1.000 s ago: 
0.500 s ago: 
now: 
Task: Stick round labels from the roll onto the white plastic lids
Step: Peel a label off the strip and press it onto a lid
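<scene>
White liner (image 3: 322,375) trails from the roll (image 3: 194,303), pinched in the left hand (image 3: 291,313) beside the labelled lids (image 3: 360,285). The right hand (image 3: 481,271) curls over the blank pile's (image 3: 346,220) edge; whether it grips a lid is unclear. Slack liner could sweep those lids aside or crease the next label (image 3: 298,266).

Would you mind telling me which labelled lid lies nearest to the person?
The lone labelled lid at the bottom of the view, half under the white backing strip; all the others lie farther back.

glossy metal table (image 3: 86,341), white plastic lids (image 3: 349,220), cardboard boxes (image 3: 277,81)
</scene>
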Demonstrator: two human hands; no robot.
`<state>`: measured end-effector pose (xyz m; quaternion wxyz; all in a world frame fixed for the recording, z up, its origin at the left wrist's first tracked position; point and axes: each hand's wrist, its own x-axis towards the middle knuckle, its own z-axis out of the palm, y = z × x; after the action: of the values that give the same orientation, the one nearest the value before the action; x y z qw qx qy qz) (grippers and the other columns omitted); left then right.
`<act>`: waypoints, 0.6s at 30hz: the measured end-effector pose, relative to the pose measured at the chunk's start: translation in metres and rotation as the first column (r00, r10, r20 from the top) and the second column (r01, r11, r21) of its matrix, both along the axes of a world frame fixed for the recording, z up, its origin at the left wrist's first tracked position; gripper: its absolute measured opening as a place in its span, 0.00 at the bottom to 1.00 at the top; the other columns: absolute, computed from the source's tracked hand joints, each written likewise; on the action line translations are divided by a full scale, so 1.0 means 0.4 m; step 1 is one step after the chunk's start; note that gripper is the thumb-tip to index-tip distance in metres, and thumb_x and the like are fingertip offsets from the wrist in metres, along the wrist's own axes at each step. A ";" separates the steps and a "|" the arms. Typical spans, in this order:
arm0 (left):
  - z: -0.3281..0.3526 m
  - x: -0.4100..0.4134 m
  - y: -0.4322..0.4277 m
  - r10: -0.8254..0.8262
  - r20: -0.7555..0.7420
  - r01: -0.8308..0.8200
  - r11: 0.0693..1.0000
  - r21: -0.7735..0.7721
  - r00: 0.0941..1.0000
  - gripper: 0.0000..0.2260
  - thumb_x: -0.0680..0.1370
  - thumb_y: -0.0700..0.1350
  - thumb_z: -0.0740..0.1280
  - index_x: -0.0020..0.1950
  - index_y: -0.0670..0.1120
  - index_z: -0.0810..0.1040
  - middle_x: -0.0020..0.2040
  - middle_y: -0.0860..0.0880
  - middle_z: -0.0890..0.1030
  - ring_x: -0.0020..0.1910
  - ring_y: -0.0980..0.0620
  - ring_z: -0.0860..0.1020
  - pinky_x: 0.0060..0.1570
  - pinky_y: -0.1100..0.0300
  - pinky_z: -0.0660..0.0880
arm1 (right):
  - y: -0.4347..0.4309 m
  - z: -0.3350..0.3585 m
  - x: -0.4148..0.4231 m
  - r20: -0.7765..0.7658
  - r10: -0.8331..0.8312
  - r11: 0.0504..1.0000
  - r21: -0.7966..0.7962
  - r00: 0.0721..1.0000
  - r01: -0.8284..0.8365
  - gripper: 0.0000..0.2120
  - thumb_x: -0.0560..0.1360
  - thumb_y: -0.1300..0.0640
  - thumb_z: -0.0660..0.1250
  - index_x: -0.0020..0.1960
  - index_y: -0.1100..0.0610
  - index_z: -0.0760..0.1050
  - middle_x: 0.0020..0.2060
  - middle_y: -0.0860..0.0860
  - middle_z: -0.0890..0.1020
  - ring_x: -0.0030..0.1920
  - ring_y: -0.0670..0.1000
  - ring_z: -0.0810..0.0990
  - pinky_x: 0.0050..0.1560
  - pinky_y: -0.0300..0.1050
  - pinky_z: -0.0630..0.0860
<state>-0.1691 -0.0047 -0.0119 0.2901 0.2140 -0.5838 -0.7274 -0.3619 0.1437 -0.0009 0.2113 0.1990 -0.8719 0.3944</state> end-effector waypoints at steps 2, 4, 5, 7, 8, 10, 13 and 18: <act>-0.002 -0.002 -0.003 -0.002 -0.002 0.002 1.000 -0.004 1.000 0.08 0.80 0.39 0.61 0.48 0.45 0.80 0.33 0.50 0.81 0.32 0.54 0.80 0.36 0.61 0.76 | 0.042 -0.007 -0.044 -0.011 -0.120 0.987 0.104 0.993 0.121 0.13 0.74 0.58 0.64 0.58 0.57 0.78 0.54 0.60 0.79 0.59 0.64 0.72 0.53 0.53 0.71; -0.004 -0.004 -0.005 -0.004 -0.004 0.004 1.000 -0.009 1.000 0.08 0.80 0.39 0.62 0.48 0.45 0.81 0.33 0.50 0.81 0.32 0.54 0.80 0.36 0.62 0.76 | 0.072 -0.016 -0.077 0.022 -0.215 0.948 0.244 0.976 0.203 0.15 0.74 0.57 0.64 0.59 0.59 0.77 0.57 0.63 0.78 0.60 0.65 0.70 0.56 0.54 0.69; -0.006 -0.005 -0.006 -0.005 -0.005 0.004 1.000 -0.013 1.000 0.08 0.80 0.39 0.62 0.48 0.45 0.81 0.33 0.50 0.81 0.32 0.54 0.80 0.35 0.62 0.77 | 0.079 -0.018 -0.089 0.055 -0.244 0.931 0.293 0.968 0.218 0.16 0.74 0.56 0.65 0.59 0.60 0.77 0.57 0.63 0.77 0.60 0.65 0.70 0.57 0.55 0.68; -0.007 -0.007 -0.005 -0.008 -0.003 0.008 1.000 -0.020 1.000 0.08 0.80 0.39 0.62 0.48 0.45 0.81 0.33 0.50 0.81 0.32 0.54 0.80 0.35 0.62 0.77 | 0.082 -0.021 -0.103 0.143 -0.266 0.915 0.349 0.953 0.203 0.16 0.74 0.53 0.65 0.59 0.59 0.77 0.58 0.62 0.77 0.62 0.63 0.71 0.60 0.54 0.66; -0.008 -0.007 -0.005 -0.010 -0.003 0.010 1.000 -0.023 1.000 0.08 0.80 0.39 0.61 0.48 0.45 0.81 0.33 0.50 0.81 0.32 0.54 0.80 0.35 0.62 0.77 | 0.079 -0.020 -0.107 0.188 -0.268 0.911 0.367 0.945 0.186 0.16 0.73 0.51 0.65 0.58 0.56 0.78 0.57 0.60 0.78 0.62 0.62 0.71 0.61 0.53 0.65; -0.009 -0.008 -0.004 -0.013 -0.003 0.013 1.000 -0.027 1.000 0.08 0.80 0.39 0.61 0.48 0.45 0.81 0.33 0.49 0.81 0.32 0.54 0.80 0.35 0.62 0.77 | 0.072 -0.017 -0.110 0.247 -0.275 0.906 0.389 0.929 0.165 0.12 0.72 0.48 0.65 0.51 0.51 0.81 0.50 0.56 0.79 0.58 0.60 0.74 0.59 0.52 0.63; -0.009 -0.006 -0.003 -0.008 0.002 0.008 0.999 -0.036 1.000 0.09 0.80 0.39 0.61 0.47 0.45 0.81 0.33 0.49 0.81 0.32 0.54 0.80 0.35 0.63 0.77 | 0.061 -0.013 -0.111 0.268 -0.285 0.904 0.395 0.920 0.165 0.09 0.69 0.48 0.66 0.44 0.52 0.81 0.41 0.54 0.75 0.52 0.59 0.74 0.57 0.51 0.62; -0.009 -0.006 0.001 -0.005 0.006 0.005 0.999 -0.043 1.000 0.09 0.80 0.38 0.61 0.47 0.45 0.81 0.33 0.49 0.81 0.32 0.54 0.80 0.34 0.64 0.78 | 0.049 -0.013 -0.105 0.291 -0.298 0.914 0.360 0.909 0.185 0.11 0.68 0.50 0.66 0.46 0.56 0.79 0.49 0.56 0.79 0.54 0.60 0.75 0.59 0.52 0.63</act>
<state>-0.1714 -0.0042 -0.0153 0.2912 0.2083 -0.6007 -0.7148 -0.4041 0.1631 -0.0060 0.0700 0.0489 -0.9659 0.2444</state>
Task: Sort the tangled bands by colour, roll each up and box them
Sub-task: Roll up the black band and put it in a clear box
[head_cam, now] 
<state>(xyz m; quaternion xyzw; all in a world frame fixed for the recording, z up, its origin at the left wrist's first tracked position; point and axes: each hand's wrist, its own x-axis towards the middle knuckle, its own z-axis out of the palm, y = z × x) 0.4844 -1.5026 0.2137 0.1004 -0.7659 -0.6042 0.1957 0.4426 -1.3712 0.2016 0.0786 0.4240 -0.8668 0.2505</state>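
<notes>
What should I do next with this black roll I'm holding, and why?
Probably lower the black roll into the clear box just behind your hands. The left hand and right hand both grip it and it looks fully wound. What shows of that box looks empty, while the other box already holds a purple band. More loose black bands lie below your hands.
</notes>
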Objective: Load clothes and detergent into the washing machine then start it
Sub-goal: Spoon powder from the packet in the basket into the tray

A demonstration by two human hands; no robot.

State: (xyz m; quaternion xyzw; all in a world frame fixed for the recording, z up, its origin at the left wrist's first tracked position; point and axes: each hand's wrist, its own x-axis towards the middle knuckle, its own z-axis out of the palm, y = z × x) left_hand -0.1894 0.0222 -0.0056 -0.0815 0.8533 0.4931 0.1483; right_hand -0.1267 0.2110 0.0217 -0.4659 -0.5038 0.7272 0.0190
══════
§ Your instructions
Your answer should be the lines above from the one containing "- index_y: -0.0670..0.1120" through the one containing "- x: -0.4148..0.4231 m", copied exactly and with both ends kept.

§ Solution to the exercise
  - index_y: -0.0670..0.1120
  - index_z: -0.0810..0.1040
  - middle_x: -0.0020..0.2040
  - middle_y: -0.0860..0.0880
  - middle_z: -0.0890..0.1030
  - ring_x: -0.0020..0.1910
  - ring_y: -0.0980..0.0620
  - ring_z: -0.0860..0.1020
  - pinky_x: 0.0060..0.1570
  - pinky_y: -0.1100..0.0300
  - pinky_z: -0.0660..0.0880
arm1 (right):
  - y: -0.4347..0.4309 m
  - z: -0.3350..0.3585 m
  - x: -0.4148..0.4231 m

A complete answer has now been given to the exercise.